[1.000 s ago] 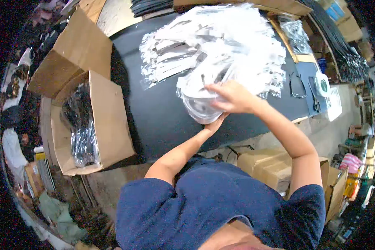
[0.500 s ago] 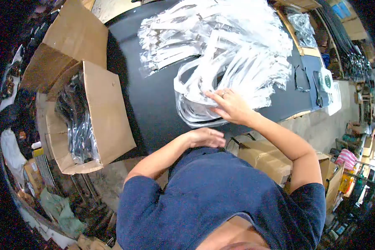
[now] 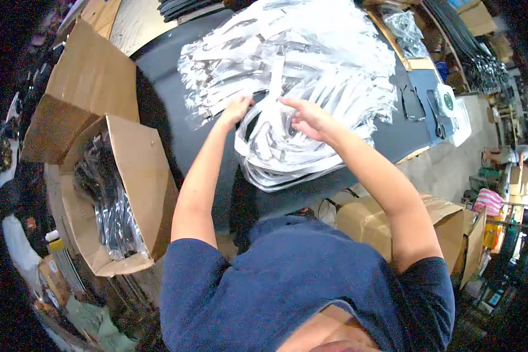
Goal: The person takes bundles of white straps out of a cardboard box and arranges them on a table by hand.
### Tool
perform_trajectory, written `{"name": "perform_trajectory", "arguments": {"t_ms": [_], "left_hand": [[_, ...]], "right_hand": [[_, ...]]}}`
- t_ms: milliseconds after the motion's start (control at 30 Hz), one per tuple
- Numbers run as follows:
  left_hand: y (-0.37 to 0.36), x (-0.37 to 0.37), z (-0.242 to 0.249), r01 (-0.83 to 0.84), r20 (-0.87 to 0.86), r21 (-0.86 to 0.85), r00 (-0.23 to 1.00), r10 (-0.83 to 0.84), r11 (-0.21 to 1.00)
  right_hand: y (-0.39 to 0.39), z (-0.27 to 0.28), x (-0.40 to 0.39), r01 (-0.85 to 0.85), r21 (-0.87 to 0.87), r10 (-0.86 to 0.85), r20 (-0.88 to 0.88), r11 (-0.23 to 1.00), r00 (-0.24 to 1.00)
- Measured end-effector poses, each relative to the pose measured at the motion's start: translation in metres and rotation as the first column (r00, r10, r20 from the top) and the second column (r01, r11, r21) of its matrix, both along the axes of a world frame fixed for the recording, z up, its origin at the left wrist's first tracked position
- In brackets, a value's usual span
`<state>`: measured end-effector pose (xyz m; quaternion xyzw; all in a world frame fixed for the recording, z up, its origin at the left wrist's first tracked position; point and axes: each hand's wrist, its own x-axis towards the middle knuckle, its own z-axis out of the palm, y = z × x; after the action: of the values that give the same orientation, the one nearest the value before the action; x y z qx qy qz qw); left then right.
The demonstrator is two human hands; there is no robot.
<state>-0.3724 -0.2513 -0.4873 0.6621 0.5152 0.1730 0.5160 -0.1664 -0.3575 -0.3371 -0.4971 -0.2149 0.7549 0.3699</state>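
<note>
A large pile of clear plastic sleeves holding strips (image 3: 217,64) covers the dark tabletop (image 3: 208,176). In front of it lies a looped bundle of white, plastic-wrapped strips (image 3: 299,161). My left hand (image 3: 239,110) is at the left edge of the loops, its fingers curled in at a dark strip; what they pinch is too small to make out. My right hand (image 3: 310,119) hovers over or rests on the bundle, index finger stretched toward a pale upright strip (image 3: 277,76), the other fingers loosely bent, nothing visible in it.
An open cardboard box (image 3: 141,170) with dark plastic-wrapped items (image 3: 114,217) stands at left. Glasses (image 3: 412,104), scissors (image 3: 439,126) and a white roll (image 3: 446,100) lie at the table's right. Another cardboard box (image 3: 364,220) sits below the edge. A person (image 3: 510,154) is far right.
My left hand has moved up from beside my body to the left edge of the bundle. My right hand has shifted up and slightly left. The view has tilted slightly.
</note>
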Motion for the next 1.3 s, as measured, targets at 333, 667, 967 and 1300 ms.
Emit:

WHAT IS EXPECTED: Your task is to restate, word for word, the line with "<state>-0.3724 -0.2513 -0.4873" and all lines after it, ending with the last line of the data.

ANSWER TO THIS EXERCISE:
<state>-0.3724 -0.2513 -0.4873 0.6621 0.5152 0.1730 0.5160 -0.1664 -0.3575 -0.3371 -0.4971 -0.2149 0.7549 0.3699</state>
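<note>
A large pile of clear plastic sleeves holding strips (image 3: 217,64) covers the dark tabletop (image 3: 208,176). In front of it lies a looped bundle of white, plastic-wrapped strips (image 3: 299,161). My left hand (image 3: 239,110) is at the left edge of the loops, its fingers curled in at a dark strip; what they pinch is too small to make out. My right hand (image 3: 310,119) hovers over or rests on the bundle, index finger stretched toward a pale upright strip (image 3: 277,76), the other fingers loosely bent, nothing visible in it.
An open cardboard box (image 3: 141,170) with dark plastic-wrapped items (image 3: 114,217) stands at left. Glasses (image 3: 412,104), scissors (image 3: 439,126) and a white roll (image 3: 446,100) lie at the table's right. Another cardboard box (image 3: 364,220) sits below the edge. A person (image 3: 510,154) is far right.
My left hand has moved up from beside my body to the left edge of the bundle. My right hand has shifted up and slightly left. The view has tilted slightly.
</note>
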Motion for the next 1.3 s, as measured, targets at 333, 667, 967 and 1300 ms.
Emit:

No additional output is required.